I still maintain my view that he would have divorced for me if that new lady’s and mine entrance in his life had been swapped in their order.
Yet he was getting used to having a wife waiting at home and a mistress at the side to have a passionate affair with. Would he have disrupted that ‘balance’ for anything other than something new?
Exactly. That is why I am saying that if I was that “something new,” he would have divorced his wife #3 and dumped his mistress. So my point is that it is not the fact that his now wife #4 has some extraordinary exclusive qualities, but merely the timing. It could have been any woman just as his mistress could have been any woman.

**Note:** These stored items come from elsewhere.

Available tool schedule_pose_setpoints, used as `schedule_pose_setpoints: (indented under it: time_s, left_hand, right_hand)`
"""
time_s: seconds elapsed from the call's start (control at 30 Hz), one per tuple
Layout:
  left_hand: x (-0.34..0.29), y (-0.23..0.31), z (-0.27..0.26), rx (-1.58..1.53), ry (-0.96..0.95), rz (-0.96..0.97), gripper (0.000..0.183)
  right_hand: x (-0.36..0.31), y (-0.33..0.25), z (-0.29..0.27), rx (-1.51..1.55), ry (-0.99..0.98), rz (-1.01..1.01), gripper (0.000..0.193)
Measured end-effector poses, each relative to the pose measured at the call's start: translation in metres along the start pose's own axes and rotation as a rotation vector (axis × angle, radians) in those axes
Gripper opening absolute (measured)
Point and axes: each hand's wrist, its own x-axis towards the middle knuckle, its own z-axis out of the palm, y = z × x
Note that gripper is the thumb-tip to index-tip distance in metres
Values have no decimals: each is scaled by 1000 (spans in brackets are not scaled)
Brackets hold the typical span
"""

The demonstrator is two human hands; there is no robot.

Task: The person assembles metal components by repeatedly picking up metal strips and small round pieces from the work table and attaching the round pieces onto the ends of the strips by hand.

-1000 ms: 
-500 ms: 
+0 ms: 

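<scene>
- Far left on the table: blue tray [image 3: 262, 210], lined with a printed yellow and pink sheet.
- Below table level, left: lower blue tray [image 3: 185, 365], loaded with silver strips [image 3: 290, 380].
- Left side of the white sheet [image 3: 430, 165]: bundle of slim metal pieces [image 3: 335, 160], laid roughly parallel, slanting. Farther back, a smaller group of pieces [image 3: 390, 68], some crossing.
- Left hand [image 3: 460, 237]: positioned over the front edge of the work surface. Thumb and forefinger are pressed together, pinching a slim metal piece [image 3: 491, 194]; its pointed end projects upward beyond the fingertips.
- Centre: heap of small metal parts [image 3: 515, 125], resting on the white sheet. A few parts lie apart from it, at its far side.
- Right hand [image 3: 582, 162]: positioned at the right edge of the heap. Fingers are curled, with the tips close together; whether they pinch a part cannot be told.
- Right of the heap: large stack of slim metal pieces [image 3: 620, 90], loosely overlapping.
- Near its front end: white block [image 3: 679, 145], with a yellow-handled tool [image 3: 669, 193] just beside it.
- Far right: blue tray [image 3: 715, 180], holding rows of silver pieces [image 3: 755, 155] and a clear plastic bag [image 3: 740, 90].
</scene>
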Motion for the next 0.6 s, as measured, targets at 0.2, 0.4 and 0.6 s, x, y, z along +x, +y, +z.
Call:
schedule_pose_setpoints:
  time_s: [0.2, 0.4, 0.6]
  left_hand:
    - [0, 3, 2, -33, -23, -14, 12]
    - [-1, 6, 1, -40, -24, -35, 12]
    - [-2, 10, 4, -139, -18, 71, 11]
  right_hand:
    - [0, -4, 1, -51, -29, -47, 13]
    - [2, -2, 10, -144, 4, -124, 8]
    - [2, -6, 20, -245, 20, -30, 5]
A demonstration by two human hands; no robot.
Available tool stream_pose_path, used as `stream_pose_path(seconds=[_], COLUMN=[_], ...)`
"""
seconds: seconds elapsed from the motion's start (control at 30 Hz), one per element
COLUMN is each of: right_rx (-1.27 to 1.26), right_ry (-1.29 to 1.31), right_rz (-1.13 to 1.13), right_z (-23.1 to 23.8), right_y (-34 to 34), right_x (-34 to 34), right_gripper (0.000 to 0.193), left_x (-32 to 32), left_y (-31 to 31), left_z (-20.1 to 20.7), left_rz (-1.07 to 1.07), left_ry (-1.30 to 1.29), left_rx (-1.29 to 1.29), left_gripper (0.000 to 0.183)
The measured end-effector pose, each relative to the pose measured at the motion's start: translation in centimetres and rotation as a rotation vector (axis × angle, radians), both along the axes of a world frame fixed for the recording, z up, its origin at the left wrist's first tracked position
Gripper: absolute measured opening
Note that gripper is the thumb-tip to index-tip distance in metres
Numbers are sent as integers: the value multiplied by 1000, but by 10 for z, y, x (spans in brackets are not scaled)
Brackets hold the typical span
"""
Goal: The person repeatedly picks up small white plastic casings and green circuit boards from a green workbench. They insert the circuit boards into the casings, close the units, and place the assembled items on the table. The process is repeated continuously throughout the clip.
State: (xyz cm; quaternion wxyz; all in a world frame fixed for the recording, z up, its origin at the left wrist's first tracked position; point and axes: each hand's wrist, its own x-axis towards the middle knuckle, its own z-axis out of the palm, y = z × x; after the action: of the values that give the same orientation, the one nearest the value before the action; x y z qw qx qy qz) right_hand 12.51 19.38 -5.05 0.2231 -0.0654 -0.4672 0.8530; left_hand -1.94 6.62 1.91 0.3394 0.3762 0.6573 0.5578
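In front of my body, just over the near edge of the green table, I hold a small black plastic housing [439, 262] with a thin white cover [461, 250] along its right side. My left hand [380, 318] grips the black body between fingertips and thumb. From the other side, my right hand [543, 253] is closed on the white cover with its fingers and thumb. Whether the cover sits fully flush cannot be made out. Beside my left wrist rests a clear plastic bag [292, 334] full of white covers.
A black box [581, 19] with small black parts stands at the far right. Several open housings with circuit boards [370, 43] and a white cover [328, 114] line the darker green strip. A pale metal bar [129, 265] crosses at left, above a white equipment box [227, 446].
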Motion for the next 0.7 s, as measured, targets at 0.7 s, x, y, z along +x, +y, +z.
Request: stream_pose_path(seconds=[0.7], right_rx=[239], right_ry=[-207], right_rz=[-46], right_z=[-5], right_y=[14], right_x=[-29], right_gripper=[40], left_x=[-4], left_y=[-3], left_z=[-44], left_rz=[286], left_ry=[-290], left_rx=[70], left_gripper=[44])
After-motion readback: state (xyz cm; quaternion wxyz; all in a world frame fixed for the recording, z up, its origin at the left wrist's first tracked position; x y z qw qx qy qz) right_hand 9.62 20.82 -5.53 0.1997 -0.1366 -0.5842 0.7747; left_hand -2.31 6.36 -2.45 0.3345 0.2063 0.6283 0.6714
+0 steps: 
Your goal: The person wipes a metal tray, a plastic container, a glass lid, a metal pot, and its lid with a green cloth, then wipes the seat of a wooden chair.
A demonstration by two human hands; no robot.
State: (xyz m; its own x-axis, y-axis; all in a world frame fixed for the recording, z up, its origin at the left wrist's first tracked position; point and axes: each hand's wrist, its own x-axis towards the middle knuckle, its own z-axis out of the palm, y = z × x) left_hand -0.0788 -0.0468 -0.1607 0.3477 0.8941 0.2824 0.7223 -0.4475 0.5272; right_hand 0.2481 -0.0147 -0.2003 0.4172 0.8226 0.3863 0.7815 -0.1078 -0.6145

By the way, I have recently had a chat with a former classmate of mine who confessed that he had decided family life was not for him exactly because for him, attachment never formed. Passion / infatuation died and that was it. Nothing took its place.
Why are people so quick to decide something based on passion? If you haven’t read the research, ‘passion’ is merely the rush of dopamine in the brain so it’s not meant to be a long term thing. Rather, ‘passion’ is what was evolved from the homo sapiens need to reproduce.
Right, he knows that. He said that normally, passion (or infatuation) transforms into love, attachment, deep care for the other person. Not for him.
Kind of like my ex. The switch is either on or off. He can either be on the dopamine high or you start doubting whether he really cares for you. I thought that it was my own insecurities taking over, for flowers and fireworks cannot last forever, that it was me, not him. However, it turned out that my intuition was right – in his case passion equals love and there is no love after passion.
Just my opinion.
So he never cheated on his first/second wife?
No, he didn’t. I repeat that his first affair out of wedlock was with me. Second – with his current wife #4 when he cheated both on me and on his wife #3.
Or was it an open secret with his wife that he had sex with others? Or is it that you don’t know the extent of his affairs as you think you do? Why would anyone ask for anyone’s permission to have an affair?
Sure, I may not know a lot of things. Of course, we can say that he is no different from all other men, that all men cheat on his wives, that he cheated all his life, that he cheated on me with his wife and with other ladies at the same time and so on and so forth.
BUT there are two very telling similarities in how he treated me and his wife #3 and how he treated his new mistress and me. He told his wife about me after he had sex with me. He went MIA on me only after he had sex with his new mistress.
More than that. After he and I said I love you, he started preparing his wife for the news by leaving my picture on their family computer desktop.
After we had sex and he came back from his second business trip (we didn’t even kiss on his first one, remember?), he talked to her the very same evening.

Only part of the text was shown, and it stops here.